Before we turn to the findings concerning the Weinsheim brothers on the American side of the Atlantic, we have to take a parallel case into view which is far more clear. It is valuable for us because it will provide us support for our argumentation in the main case.

The two cases have in common that the migrants come from a Cörper family. Both were subjects of the Electoral Palatinate and were Evangelical-Reformed. Both travelled to America approximately at the same time.

A difference between them is that the Weinsheim brothers belong to the family group “Booser Stamm” whereas the man dealt with here is a member of the “Mölsheimer Stamm”. But this is without significance for the current discussion.

 

In 1700, Abraham Cörper was born in the village of Pfeddersheim which is now a part of the city of Worms in Rhineland-Palatinate. The birth entry says “Cörper”. In 1724, he married Anna Margaretha Seltzer (Sältzer) who was born in the same village in 1704.

They had the following children: Johann Valentin, born in 1725; Ernestina Margretha, born in 1728, who died at the age of six months; Julius, born in 1730; Nicolaus, born in 1737.

“Valentin” is not a frequent name and “Julius” is a rather rare name in that period, which also applies to “Abraham”. I mention this because it helps us to establish identities.

The couple’s oldest son, Johann Valentin, was confirmed in Pfeddersheim on Easter 1738. After this, the family vanishes from the records.

About five months later, on September 5, 1738 three ship lists were written in Philadelphia. They are published in “Pennsylvania German Pioneers” by Strassburger.

One of the passengers was Abraham Körper, 38 years old. In the facsimiles of the lists 52B and 52C in volume 2 the name “Abraham Körper” is written very clearly. It is obvious that the man had much practice in handwriting.

The whole family had left their home village and gone to America. Abraham had another son, Paul, who must have been born in 1739 or 1740, certainly already in America. In his will Paul mentions his brothers Valentine and Julius.

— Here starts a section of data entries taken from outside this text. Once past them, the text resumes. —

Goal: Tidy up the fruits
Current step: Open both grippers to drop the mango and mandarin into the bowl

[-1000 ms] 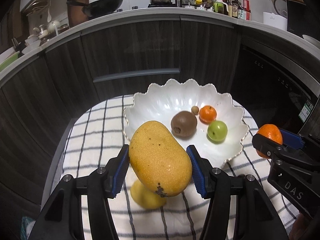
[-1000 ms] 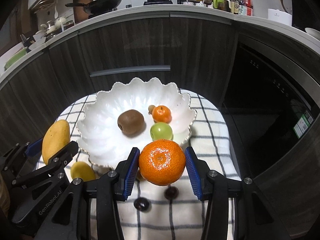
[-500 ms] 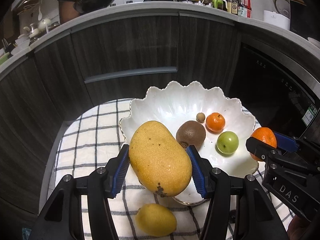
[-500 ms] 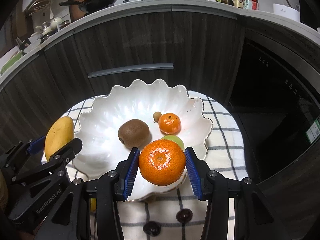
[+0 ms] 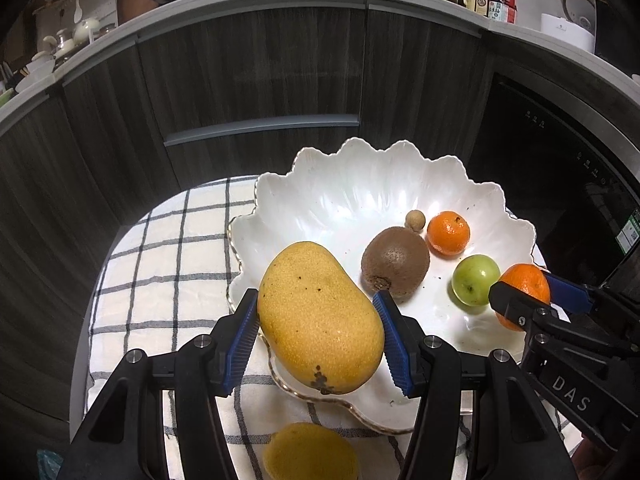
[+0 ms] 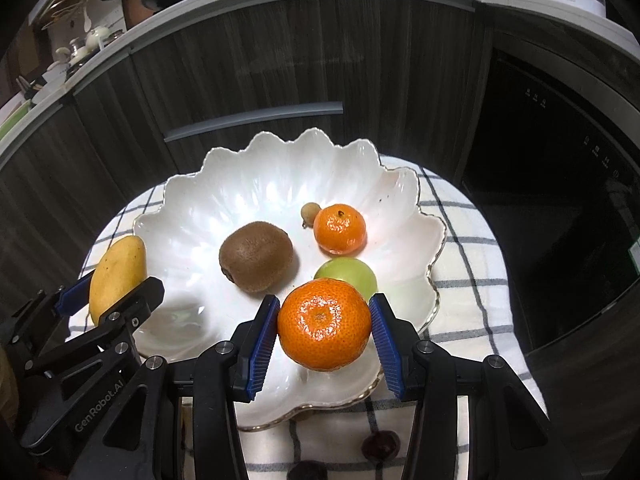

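Observation:
My left gripper (image 5: pixel 316 332) is shut on a large yellow mango (image 5: pixel 320 320) and holds it over the near left rim of the white scalloped bowl (image 5: pixel 360 176). My right gripper (image 6: pixel 324 332) is shut on a big orange (image 6: pixel 324 324) above the bowl's (image 6: pixel 240 168) near right side. In the bowl lie a kiwi (image 6: pixel 256 256), a small orange (image 6: pixel 340 228), a green fruit (image 6: pixel 352 274) and a tiny brown fruit (image 6: pixel 310 213). A yellow lemon (image 5: pixel 310 452) lies on the checked cloth (image 5: pixel 160 264) below my left gripper.
The bowl sits on a small cloth-covered table in front of dark kitchen cabinets (image 5: pixel 260 80). Two small dark fruits (image 6: pixel 380 444) lie on the cloth near the bowl's front edge. A dark oven front (image 6: pixel 560 200) stands at the right.
Both grippers have moved forward with their fruit, from over the cloth to over the bowl. The lemon and dark fruits have slid toward the bottom of the views.

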Available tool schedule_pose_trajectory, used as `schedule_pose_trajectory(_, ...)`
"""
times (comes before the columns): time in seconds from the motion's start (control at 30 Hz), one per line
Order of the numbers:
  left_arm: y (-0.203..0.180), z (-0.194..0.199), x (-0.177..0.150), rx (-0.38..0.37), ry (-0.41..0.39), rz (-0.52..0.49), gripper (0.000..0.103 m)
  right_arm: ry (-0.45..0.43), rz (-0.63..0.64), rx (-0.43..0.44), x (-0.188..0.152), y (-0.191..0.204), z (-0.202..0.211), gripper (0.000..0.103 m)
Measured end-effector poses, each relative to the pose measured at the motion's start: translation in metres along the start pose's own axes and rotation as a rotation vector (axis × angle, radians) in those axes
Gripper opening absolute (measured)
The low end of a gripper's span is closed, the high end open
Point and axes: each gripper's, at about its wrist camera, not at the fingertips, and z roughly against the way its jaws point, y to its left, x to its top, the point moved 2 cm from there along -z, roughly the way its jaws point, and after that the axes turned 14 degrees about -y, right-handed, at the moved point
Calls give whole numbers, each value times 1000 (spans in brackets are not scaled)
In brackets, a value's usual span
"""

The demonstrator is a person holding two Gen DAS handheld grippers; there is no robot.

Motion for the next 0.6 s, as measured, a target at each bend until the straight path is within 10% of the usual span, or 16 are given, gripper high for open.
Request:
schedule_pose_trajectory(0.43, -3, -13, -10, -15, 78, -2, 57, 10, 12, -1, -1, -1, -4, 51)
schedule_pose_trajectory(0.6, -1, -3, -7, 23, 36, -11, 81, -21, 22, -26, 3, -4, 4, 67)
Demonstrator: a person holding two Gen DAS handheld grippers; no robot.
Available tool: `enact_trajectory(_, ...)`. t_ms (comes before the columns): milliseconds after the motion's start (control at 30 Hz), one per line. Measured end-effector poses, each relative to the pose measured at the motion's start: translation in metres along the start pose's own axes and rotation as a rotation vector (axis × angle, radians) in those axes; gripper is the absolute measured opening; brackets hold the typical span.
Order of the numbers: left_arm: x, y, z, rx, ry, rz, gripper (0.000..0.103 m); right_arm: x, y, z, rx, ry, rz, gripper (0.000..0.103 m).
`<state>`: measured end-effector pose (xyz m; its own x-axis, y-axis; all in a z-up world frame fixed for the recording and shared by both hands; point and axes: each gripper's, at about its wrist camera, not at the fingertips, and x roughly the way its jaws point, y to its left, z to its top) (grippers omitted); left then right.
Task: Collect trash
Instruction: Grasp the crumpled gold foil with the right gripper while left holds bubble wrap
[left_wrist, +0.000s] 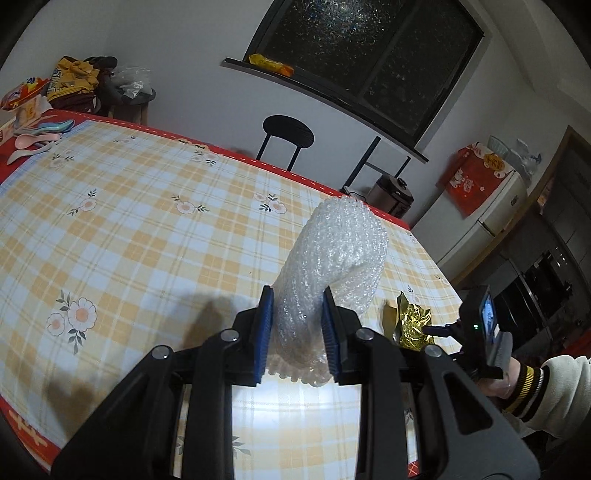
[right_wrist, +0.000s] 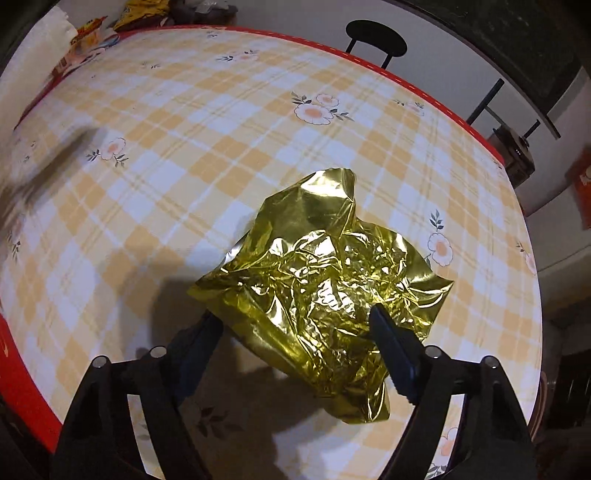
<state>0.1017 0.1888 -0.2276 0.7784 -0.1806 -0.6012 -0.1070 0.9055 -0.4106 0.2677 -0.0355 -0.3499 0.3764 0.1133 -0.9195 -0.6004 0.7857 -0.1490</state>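
My left gripper (left_wrist: 297, 295) is shut on a crumpled roll of clear bubble wrap (left_wrist: 332, 258), which sticks up between the blue pads (left_wrist: 264, 325) above the checked tablecloth (left_wrist: 147, 229). My right gripper (right_wrist: 295, 314) is open, its two black fingers (right_wrist: 391, 343) standing on either side of a crumpled gold foil wrapper (right_wrist: 325, 280) that lies on the cloth (right_wrist: 221, 129). The foil (left_wrist: 412, 325) also shows in the left wrist view, with the right gripper's body (left_wrist: 476, 328) and hand beside it.
Spoons and packets (left_wrist: 33, 122) lie at the table's far left corner. A black stool (left_wrist: 288, 136) stands behind the far edge, with a rice cooker (left_wrist: 393, 195) and a fridge (left_wrist: 491, 218) to the right. The cloth's red border (right_wrist: 22, 376) marks the near left edge.
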Motion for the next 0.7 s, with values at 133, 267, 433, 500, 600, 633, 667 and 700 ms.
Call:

All these data fit so well together that it cannot be coincidence. In this parallel case we can be quite sure who the immigrant was and were he and his family came from.

Abraham’s family and their descendants settled in Reading, Berks County, Pennsylvania. They adopted the name “Kerper”. Later a small branch settling in Virginia even changed it to “Carper”.

This case is valuable for us because there cannot be any doubt concerning the surname. In Pfeddersheim it was “Cörper”, sometimes also written “Körper”. As long as these people spoke German their name “Körper” was preserved as can be shown by grave stones with an inscription in German. But as soon as the descendants adopted English as their mother tongue, they changed it to “Kerper”.

 

The main information from this parallel case is

1) the handwritten name in the lists 52B and 52C

2) the name change from “Cörper” via “Körper” to “Kerper” and even to “Carper

I will use these findings to dispel or minimize the many doubts connected with the emigration story of the Weinsheim brothers.